• [What is expected] From the line containing "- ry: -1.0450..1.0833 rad" through the last line of the records, print every line exactly and nothing more.

Start of Block

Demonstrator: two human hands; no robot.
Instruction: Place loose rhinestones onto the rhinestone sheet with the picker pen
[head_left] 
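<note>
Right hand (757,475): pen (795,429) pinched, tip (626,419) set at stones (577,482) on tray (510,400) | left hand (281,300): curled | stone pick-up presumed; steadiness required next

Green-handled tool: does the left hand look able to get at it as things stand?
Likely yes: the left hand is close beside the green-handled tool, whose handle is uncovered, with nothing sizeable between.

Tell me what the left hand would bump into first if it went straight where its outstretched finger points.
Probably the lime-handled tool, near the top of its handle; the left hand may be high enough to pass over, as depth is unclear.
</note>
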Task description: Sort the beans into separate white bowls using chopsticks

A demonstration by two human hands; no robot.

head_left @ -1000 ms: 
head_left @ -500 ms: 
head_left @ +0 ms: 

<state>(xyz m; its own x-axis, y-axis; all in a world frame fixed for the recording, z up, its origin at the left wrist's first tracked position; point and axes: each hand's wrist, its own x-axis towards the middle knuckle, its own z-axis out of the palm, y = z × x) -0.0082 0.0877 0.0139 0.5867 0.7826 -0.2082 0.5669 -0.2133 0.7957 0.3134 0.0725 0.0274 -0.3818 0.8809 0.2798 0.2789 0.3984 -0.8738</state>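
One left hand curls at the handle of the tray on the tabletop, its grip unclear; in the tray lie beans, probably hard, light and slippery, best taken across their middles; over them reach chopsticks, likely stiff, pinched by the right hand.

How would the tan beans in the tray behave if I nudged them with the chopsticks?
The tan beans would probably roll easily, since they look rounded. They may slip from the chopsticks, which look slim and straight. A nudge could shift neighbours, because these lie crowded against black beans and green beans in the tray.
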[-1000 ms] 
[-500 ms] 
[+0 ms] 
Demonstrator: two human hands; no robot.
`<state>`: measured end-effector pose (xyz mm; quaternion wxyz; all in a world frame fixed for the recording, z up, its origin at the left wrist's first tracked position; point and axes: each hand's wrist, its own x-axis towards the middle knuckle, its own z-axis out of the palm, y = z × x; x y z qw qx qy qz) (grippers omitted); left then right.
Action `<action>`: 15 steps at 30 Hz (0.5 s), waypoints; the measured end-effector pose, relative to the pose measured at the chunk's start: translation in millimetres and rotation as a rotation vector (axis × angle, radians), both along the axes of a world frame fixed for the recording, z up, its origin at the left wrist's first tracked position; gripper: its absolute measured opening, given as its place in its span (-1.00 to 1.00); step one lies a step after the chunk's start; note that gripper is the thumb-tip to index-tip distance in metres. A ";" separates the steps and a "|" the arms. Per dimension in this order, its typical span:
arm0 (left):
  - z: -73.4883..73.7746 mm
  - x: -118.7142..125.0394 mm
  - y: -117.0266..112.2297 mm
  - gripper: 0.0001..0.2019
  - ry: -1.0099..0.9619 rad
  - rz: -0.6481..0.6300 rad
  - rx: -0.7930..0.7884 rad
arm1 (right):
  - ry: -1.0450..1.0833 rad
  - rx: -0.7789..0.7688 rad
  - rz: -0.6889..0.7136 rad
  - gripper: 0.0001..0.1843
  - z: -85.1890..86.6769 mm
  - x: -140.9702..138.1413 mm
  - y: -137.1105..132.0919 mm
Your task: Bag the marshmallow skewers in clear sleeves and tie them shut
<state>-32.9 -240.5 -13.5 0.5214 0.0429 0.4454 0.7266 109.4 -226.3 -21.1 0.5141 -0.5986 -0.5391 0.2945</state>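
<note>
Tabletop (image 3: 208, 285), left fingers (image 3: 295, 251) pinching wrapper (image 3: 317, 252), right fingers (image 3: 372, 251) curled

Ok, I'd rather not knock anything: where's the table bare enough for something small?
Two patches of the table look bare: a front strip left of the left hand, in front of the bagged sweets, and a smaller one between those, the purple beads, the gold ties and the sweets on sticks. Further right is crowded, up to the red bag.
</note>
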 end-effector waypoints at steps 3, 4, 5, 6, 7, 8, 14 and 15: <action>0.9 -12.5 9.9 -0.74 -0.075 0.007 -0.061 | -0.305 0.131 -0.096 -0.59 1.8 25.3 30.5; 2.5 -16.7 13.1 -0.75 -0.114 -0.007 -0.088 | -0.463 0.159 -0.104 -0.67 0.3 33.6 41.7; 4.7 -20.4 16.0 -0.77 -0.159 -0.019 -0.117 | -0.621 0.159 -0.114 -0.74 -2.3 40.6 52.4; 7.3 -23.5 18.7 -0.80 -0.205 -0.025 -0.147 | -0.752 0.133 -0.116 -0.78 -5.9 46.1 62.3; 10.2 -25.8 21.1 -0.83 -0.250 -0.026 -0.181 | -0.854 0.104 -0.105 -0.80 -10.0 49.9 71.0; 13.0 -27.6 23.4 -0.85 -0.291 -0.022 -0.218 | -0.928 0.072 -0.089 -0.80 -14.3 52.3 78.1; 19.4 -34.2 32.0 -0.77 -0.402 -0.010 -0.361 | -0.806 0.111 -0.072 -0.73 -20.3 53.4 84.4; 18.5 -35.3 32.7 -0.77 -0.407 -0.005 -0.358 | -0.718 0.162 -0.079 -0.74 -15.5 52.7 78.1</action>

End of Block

• [Exercise response]
  - ry: -1.0450..1.0833 rad
  - rx: -0.7789..0.7688 rad
  - rz: -0.6889..0.7136 rad
  - gripper: 0.0001..0.1843
  - z: -85.1890..86.6769 mm
  - x: -140.9702..138.1413 mm
  - y: -137.1105..132.0919 mm
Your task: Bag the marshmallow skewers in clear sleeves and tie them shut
<state>-32.9 -240.5 -13.5 0.5214 0.0429 0.4454 0.7266 109.4 -226.3 -21.1 0.5141 -0.5986 -0.5391 0.2945</state>
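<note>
Tabletop (image 3: 208, 285), left fingers (image 3: 295, 251) pinching wrapper (image 3: 317, 252), right fingers (image 3: 372, 251) curled

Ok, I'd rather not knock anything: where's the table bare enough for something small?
Two patches of the table look bare: a front strip left of the left hand, in front of the bagged sweets, and a smaller one between those, the purple beads, the gold ties and the sweets on sticks. Further right is crowded, up to the red bag.
</note>
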 end-effector waypoints at steps 3, 4, 5, 6, 7, 8, 14 and 15: <action>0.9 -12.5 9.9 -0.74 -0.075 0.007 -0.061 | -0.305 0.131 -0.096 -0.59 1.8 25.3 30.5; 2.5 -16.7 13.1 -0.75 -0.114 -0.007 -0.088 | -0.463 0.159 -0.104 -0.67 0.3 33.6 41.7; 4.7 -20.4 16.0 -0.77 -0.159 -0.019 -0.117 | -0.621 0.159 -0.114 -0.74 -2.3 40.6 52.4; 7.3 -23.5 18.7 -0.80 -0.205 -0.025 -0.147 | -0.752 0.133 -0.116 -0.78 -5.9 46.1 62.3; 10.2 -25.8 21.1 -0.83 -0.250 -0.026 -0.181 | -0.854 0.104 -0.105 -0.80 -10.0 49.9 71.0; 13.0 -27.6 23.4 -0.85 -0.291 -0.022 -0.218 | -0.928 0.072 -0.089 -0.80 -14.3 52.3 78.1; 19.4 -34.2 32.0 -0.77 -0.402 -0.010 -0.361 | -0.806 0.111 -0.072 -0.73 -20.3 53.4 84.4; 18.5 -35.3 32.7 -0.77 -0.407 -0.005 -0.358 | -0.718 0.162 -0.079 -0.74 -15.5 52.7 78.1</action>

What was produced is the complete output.